To keep her in good shape, von Cosel brought in a regular supply of preservatives and perfumes, but Maria Elena's corpse eventually began to deteriorate. Using piano wire to string her bones together, von Cosel replaced her rotted eyes with glass eyes and her decomposed skin with a mixture of wax and silk. As her hair fell out, he used it to make a wig to put on her head. Stuffing her corpse with rags to keep her from collapsing and dressing her in a bridal gown, he kept her by his side in bed. Dr. Michael Baden pointed out on HBO's Autopsy that the man even inserted a tube into her decrepit corpse to serve as a girl thingy for making love. He also played a small organ to her as she "slept."

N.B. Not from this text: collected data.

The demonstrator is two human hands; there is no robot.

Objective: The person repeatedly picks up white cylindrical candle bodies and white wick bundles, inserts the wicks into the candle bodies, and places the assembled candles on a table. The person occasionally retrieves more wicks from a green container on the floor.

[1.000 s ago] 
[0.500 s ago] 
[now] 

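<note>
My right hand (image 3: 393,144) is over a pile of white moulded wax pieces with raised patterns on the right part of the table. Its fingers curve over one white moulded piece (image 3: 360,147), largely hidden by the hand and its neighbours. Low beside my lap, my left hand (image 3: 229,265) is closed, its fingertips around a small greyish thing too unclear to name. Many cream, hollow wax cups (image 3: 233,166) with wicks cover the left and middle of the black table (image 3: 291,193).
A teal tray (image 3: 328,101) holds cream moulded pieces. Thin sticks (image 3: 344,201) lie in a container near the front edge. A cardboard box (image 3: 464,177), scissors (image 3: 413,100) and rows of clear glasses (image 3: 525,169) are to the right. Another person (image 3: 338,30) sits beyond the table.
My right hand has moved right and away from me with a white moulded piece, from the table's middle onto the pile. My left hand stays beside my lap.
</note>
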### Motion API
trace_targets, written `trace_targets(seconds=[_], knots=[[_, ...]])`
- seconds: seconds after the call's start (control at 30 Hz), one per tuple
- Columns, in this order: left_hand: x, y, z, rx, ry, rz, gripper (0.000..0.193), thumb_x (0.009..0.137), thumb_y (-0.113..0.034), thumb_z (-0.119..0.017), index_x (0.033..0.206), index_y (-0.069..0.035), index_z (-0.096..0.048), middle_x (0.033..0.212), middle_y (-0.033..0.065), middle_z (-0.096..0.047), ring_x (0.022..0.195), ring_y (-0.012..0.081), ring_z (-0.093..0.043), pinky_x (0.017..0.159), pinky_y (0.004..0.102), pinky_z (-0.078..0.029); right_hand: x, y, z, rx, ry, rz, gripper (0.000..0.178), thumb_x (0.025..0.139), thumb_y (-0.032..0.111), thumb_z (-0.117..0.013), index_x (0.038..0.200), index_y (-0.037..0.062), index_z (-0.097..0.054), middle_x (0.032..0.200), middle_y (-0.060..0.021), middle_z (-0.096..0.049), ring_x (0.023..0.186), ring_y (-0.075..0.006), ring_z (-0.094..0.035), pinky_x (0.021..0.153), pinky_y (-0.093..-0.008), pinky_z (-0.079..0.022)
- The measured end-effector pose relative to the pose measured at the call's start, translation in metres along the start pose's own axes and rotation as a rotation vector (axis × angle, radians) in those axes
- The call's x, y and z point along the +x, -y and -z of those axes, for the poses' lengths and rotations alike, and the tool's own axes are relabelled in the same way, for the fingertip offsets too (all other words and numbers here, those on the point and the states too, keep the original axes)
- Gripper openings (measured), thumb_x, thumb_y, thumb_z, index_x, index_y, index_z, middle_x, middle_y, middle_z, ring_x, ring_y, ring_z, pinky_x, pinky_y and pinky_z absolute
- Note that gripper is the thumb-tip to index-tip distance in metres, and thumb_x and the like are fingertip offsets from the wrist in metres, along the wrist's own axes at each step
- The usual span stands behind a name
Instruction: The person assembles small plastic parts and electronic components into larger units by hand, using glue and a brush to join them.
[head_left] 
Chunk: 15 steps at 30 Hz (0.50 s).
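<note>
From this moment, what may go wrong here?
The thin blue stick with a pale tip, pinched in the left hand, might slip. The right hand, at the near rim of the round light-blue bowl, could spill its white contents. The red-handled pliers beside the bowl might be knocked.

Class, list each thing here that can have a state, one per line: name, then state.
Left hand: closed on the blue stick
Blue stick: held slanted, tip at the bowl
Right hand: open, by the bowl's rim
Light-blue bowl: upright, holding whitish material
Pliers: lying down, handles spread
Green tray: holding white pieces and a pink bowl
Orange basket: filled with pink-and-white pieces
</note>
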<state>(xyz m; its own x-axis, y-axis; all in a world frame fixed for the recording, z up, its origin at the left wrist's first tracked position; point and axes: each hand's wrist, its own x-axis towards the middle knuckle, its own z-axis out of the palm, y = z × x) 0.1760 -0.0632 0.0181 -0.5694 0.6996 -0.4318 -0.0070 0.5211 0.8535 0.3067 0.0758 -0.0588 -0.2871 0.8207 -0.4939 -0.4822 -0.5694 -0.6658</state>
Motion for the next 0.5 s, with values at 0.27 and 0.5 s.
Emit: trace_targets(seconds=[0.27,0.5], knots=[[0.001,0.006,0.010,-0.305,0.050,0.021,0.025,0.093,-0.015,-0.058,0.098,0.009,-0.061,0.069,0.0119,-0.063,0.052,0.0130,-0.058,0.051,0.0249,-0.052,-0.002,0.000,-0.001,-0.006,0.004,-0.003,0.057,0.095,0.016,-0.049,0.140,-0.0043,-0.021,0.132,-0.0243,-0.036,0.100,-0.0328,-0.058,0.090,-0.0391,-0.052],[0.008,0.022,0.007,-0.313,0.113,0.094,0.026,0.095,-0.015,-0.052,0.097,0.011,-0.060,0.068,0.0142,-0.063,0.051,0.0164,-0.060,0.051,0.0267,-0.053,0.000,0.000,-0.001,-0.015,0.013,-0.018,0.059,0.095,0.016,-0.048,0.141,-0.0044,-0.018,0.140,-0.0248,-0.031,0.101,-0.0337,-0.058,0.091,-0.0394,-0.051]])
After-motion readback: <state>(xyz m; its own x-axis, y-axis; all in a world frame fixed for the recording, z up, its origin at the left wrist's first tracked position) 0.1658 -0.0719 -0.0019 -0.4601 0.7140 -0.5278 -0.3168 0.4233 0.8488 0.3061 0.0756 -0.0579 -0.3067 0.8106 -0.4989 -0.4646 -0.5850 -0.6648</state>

He got away with this for seven years until de Hoyos' sister accidentally came upon her in von Cosel's home. Horrified, she called the police.
Von Cosel was arrested, but the statute of limitations had run out on his crime of grave robbing, so he was set free. Maria Elena was buried in a secret unmarked area and von Cosel moved to central Florida, where he sold postcards of his beloved. Even when she was taken from him, he couldn't forget her. When he eventually died in 1952, he was found in a room with a large doll in his arms that was wearing Elena's death mask.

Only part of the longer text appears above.